Technical details:
- Emulator used: Bizhawk 1.11.8 (Glide64mk2 / HLE)
- Heavy glitch abuse
Overview
Donkey Kong 64 chronicles the adventure of five simians to defeat the evil reptile King K. Rool. To get the final key to fight the King you must collect 100 Gold Bananas (think Super Mario 64 stars), thousands of loose bananas, two special coins hidden behind classic arcade games, 15 banana medallions, 4 battle crowns, dozens of banana coins, and more. The game has even made it into the Guinness Book of Records for “Most Collectable Items”.
We’re just going to skip all that.
There are two main goals in this run: spawn K. Rool, and kill K. Rool. The former requires the third and eighth key in this game - keys 1, 2, and 4-7 are supposed to be “required” to get key 8. The latter requires getting enough abilities for the Kongs that they can win the 10+ minute fight.
Central to this run is a trick called “Main Menu Mode” (MMM) that will be detailed below. Freeing all the Kongs and buying moves turns out to be a very time consuming process, but through MMM that can be skipped. Much of the start of the run is devoted to setting up and executing MMM. This includes unlocking seemingly useless features on the main menu, notably a Rambi minigame and the ability to re-watch cutscenes.

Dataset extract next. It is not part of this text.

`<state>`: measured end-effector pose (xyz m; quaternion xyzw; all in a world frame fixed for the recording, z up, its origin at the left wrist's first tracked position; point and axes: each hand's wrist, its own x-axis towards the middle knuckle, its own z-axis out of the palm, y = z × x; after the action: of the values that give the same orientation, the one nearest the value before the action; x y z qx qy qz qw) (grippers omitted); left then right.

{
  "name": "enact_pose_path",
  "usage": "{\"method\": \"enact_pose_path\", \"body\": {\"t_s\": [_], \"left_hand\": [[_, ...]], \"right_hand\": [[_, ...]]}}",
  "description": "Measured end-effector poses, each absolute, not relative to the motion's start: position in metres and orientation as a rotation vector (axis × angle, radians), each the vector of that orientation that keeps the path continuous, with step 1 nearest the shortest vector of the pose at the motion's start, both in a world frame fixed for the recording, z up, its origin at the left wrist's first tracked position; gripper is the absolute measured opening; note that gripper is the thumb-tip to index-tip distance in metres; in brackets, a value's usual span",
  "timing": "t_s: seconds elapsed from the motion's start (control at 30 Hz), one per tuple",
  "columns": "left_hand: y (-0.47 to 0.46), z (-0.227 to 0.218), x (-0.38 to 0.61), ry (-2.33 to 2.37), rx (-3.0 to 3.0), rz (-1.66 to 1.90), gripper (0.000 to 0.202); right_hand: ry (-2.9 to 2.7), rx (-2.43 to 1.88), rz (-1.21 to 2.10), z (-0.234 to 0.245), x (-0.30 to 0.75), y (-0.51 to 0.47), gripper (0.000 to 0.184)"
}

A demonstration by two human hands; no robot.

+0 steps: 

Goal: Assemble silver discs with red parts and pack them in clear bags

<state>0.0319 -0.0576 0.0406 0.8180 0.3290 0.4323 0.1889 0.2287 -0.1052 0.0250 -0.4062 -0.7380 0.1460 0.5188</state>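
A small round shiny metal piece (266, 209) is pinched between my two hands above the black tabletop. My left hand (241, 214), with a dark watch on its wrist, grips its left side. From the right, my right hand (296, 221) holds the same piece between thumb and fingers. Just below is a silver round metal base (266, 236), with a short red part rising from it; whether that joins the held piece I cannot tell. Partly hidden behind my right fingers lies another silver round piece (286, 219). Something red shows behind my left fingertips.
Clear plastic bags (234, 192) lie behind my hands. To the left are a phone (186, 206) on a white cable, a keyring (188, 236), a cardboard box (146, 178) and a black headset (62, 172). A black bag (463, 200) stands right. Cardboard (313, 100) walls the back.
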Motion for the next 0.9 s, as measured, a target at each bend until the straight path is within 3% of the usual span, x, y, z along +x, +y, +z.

The final time of this run is slower than the best real time runners. This is for three reasons.
- RTA timing is about 33 seconds shorter than TAS timing.
- The Wii U Virtual Console version has minutes worth of less lag.
- Unlike this TAS, real time runs start with main menu features already unlocked. As is standard, I avoid using dirty SRAM. This makes for a more entertaining run with less questionable validity. This choice costs on the order of 4.5 minutes.
Key Techniques
Orange Clip: DK64 is a laggy game, so the devs made you go faster in lag to compensate. By throwing orange grenades, you can cause lag spikes which quickly accelerate you and allow you to clip almost anything. These are used many times throughout the run because of how fast they are to set up. However, on average they save less than 4 seconds per clip - there are so many different ways to clip in this game that they are really only used for the bit of extra speed.
Moonkick: Cancelling an aerial attack (usually with the ground) and chaining it into a kick allows DK to elegantly gain height for a few seconds. Very useful and quick form of movement.
Skid Jump: Reversing direction and jumping right afterwards will allow a Kong to jump in a skidding animation, which they can then act out of in midair. This is useful for quick extra height.
Ledge Clip: Many ledges in this game are not well made and can be fallen through if you land on the edge correctly.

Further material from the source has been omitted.